TASK: Would you write out every entry exactly, but without the pictures?

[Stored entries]
--*--
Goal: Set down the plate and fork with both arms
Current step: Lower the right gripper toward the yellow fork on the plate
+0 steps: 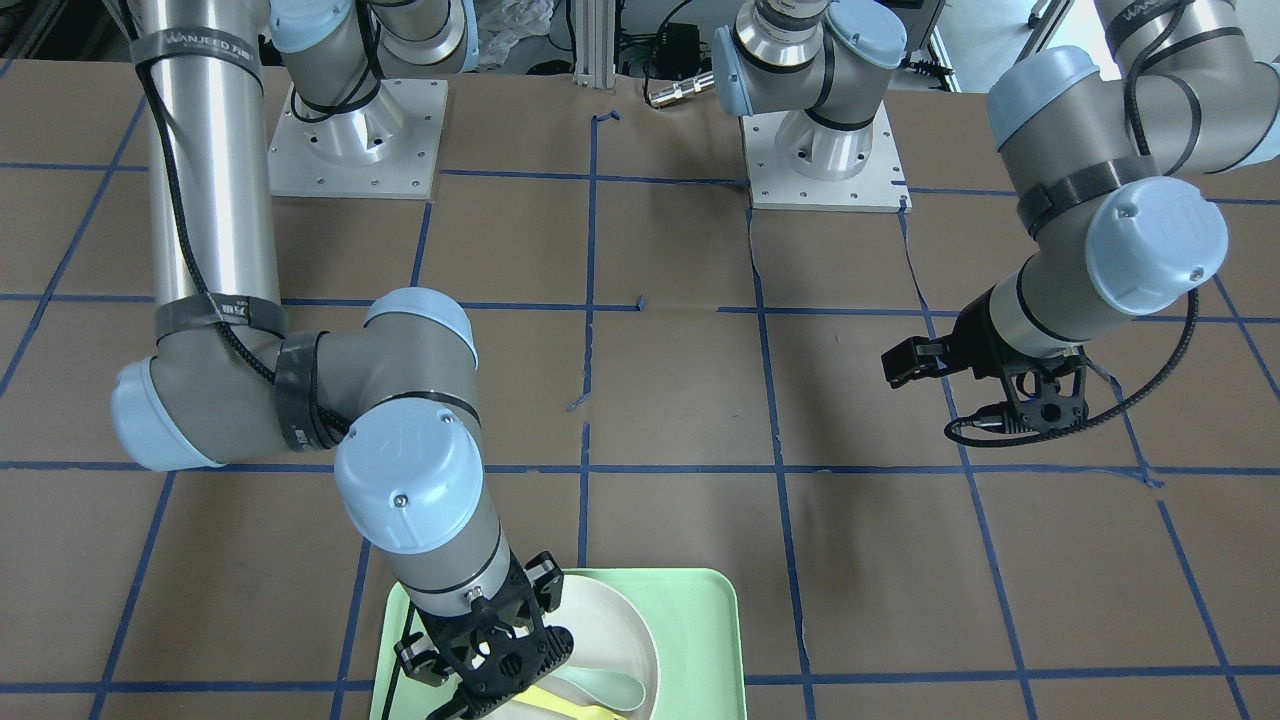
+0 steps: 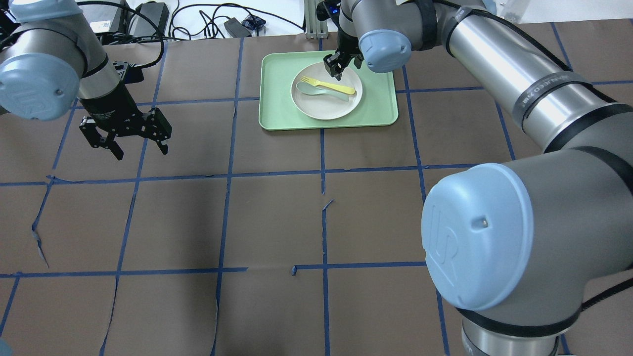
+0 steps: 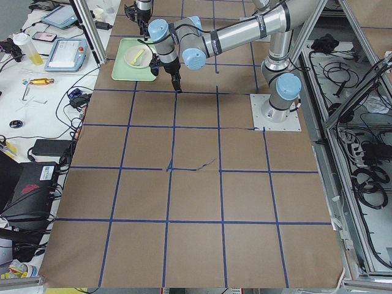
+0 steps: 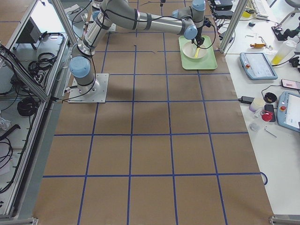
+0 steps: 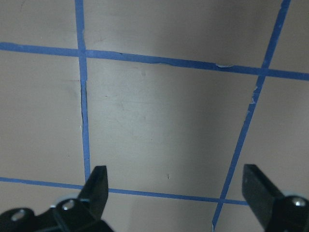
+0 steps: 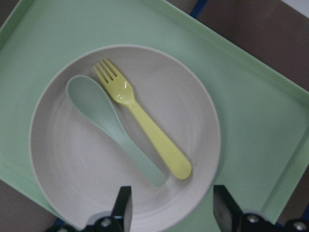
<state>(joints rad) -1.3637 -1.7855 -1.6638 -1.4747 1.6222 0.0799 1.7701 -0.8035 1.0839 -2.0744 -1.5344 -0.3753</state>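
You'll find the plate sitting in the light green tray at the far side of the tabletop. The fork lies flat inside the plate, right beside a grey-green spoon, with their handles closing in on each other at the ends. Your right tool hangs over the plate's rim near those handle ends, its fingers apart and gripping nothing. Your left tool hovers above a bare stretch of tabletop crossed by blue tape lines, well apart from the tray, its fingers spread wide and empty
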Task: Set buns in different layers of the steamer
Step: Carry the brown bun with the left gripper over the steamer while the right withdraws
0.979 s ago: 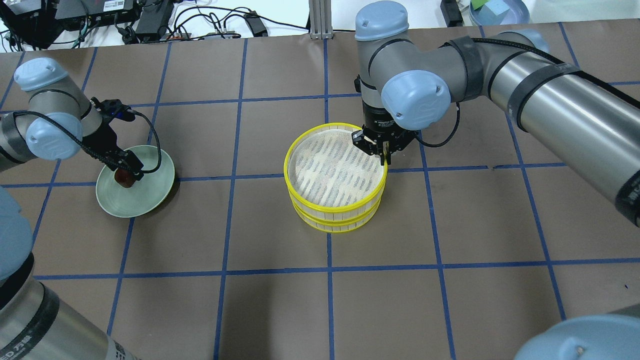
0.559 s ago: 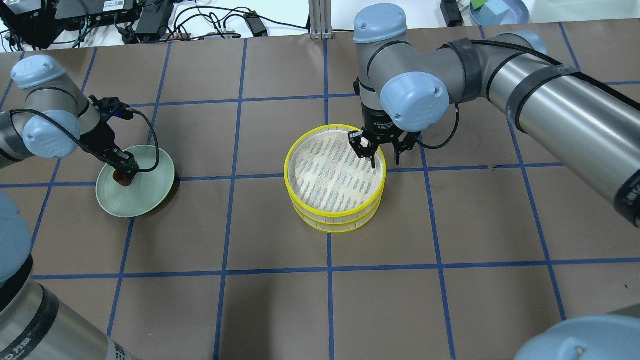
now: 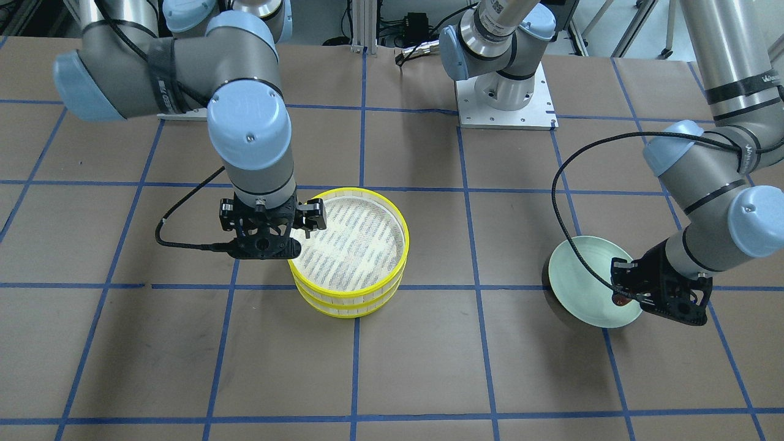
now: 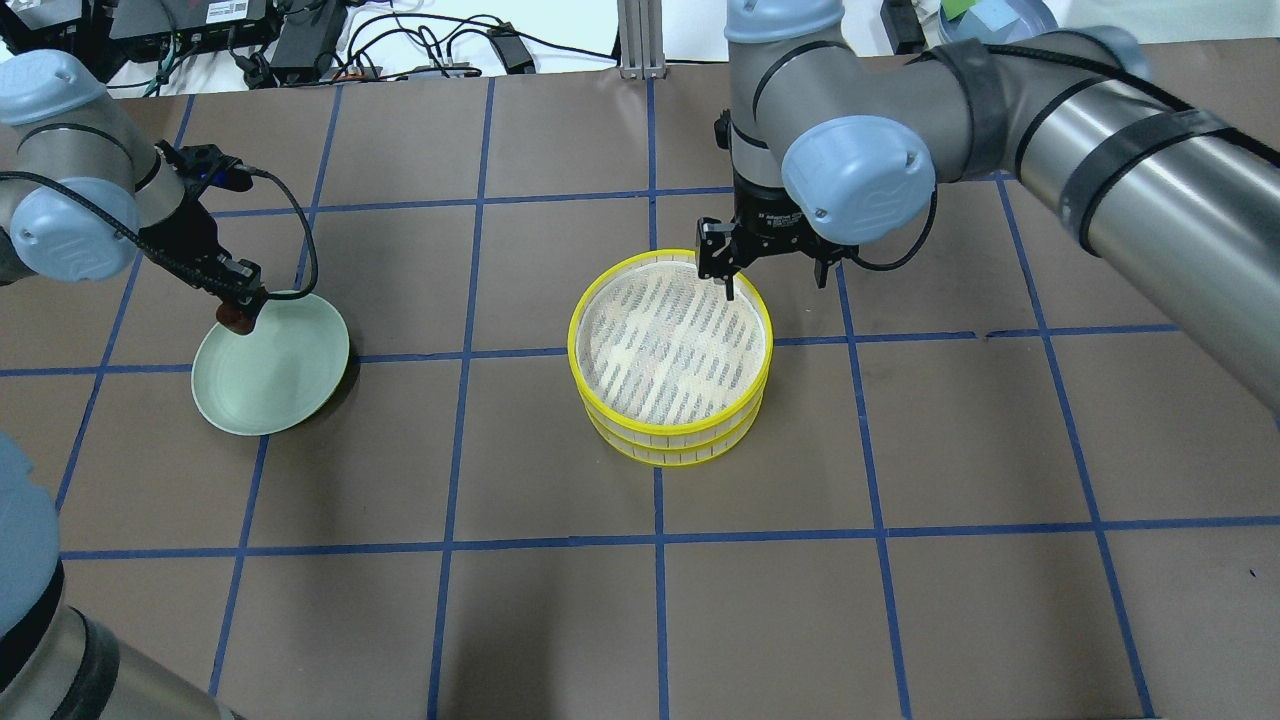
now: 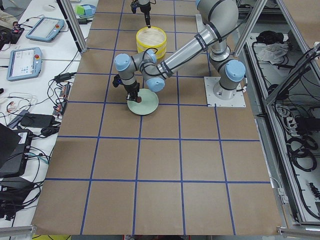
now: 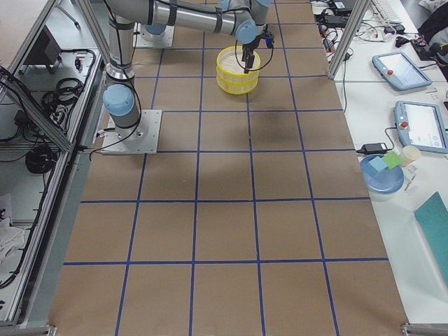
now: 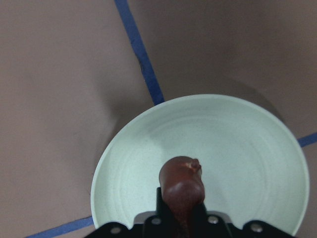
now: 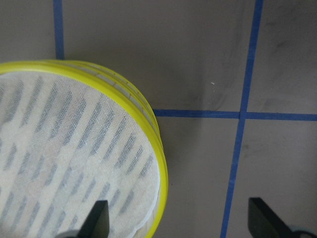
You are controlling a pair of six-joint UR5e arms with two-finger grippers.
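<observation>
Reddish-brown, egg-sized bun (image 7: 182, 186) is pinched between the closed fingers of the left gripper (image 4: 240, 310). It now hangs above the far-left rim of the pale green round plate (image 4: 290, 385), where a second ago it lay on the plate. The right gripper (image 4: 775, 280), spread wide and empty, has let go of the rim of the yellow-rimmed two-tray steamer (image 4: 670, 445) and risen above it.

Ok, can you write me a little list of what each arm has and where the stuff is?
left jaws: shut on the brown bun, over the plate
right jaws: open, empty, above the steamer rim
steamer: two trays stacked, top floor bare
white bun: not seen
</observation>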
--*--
OUTPUT FOR THIS EXERCISE:
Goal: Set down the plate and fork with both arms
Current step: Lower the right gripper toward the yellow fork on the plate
+0 steps: 
+0 steps: 
+0 steps: 
+0 steps: 
+0 steps: 
+0 steps: 
<state>(joints rad) -1.3637 -1.7855 -1.6638 -1.4747 1.6222 0.0799 1.7701 -0.8035 1.0839 -2.0744 -1.5344 -0.3753</state>
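You'll find the plate sitting in the light green tray at the far side of the tabletop. The fork lies flat inside the plate, right beside a grey-green spoon, with their handles closing in on each other at the ends. Your right tool hangs over the plate's rim near those handle ends, its fingers apart and gripping nothing. Your left tool hovers above a bare stretch of tabletop crossed by blue tape lines, well apart from the tray, its fingers spread wide and empty
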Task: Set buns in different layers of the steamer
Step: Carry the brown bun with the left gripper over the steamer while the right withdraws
0.979 s ago: 
0.559 s ago: 
now: 
now: 
now: 
now: 
now: 
now: 
You are controlling a pair of six-joint UR5e arms with two-finger grippers.
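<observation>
Reddish-brown, egg-sized bun (image 7: 182, 186) is pinched between the closed fingers of the left gripper (image 4: 240, 310). It now hangs above the far-left rim of the pale green round plate (image 4: 290, 385), where a second ago it lay on the plate. The right gripper (image 4: 775, 280), spread wide and empty, has let go of the rim of the yellow-rimmed two-tray steamer (image 4: 670, 445) and risen above it.

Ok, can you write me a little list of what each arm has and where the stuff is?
left jaws: shut on the brown bun, over the plate
right jaws: open, empty, above the steamer rim
steamer: two trays stacked, top floor bare
white bun: not seen
</observation>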

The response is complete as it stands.